À suiv­re, épisode 3 : L’Oiseau couronné


[1] Remem­ber me to Tom, Edwina Dakin Williams (G.P. Putnam’s Sons, 1963).

[2] Por­trait d’une jeune fille en verre (Por­trait of a girl in glass, 1943) in : Toutes ses nou­velles (éd. Robert Laf­font pour la tra­duc­tion française, 1989).

[3] Grande (Grand, 1964) in : Toutes ses nou­velles, op. cit.

[4] In : Toutes ses nou­velles, op. cit.

[5] Ibidem.

[6] Une vie achevée (Com­plet­ed, 1973) in : Toutes ses nou­velles, op. cit.

[7] Selon le titre d’un roman inachevé de Jane Bowles.
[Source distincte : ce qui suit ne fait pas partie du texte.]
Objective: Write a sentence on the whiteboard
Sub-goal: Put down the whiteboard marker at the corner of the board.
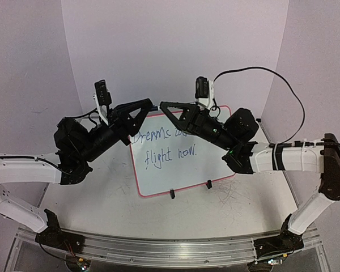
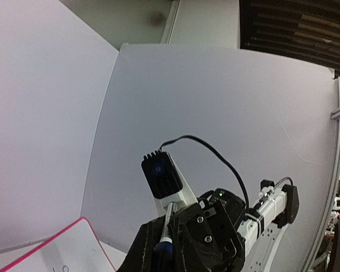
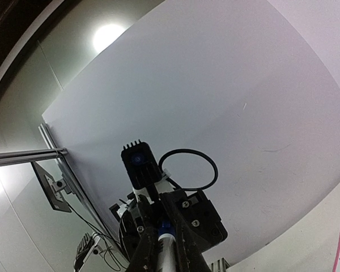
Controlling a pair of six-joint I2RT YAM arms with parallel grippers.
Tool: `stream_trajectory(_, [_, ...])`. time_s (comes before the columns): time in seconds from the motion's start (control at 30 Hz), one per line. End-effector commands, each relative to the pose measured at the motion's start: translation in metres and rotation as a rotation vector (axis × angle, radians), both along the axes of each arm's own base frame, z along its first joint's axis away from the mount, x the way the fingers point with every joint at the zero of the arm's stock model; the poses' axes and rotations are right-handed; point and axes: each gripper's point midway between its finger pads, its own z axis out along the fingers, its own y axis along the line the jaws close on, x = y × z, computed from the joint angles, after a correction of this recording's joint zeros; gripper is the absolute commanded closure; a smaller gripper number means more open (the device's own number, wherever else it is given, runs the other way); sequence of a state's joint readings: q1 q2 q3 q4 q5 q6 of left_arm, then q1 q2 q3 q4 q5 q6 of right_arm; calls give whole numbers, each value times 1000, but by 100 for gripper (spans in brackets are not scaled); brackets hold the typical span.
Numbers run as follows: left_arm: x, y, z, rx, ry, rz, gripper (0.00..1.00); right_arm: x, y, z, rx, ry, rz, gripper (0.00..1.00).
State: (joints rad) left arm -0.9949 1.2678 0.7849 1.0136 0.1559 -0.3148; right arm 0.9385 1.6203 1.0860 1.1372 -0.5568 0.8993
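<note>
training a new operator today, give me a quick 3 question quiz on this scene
1. True or false: the whiteboard is blank.
2. The left gripper and right gripper, both shut, meet tip to tip on: A a marker; B an eraser; C a cloth.
3. Fill in: the second written line reads "flight ___".
Key: 1 false, it carries blue handwriting; 2 A; 3 now.

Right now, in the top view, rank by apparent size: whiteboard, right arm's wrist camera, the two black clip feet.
1. whiteboard.
2. right wrist camera, though raised nearer the lens.
3. left clip foot and right clip foot: alike, unranked.
</note>
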Motion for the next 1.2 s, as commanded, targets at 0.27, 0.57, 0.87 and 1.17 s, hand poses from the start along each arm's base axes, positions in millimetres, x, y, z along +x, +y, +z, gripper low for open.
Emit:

[8] Por­trait d’une jeune fille en verre in : Toutes ses nou­velles, op. cit.

[9] The Kind­ness of Strangers, Don­ald Spo­to (Bal­lan­tine Books, 1986).

[10] Des pro­pos que Ten­nessee Williams attribue égale­ment à D.H. Lawrence dans sa pièce Je monte en flammes, cria le Phénix (I Rise in Flame, Cried the Phoenix, 1951).

[11] The Kind­ness of Strangers, op. cit.

[12]À cinq heures, mon ange, op. cit.

[13] Ten­nessee Williams’ let­ters to Don­ald Wind­ham, 1940–1965 (Holt, Rine­hart and Win­ston, 1977).

[14] Le Masseur noir a inspiré le film de Claire Dev­ers, Noir et Blanc, en 1986. (Avec Fran­cis Frap­pat, Jacques Mar­tial et Isaac de Bankolé.)

[15] Adap­tée au ciné­ma en 1966 par Syd­ney Pol­lack (tire français : Pro­priété inter­dite), avec Robert Red­ford et Nathalie Wood.

[16] Depuis sa lobot­o­mie, Rose est internée en HP.